8. Cook Once, Eat Twice
One of my favorite meal planning tips is to cook once and eat twice! Double the recipe you’re cooking one night and store it in an airtight container in the fridge for another night that week.
Not only is it such a good feeling to come home and have meals already prepared after a busy day, but it also saves money because you won’t be tempted to order out.
If you don’t want to eat the same meal 2 nights out of the week, you can also freeze leftovers for another night that month. I like to use this hack for a night I’m having a babysitter watch the kids because I know an allergy-safe meal is already prepared.
9. Themed Nights
If you’re feeling stuck for meal ideas, think about having themed nights for dinner!
Examples would be:
- Meatless Monday
- Taco Tuesday
- Waffle Wednesday
- Throwback Thursday (childhood favorites)

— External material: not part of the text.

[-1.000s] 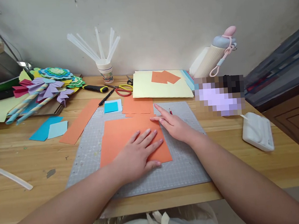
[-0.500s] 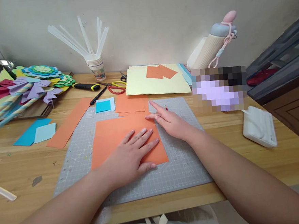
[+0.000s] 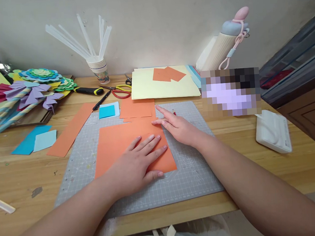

- Pizza Fridays (this is our fave)
- Sheet pan Saturday
- Slow cooker Sunday
These are just a few ideas, but they are great jumping-off points for you to get started! There are a ton of blogs that have allergy-friendly recipes, so just look up the themed recipes that would fit into your diet.
10. Get Your Kids Involved
This tip really only works if you’ve got older kids, but it is one of my favorites. Schedule one night a week (or a month if that’s easier) for your kids to cook a meal.
Not only does it save you from cooking once a week, but it’s super important for kids with food allergies to learn how to cook safely for themselves!
Together you’ll pick a night that works, choose a recipe, and figure out what ingredients are needed before you go shopping. Then, on that night, let your kids take control of the kitchen and prepare your meal. Just be on standby for any questions or help needed!
There you go, these are my top 10 tips on how to meal plan with food allergies. It can seem like a daunting task at first, but like anything else, it just takes practice. Whether you decide to implement all of these tips or just 1 or 2, I’m sure meal planning with allergies won’t seem as difficult.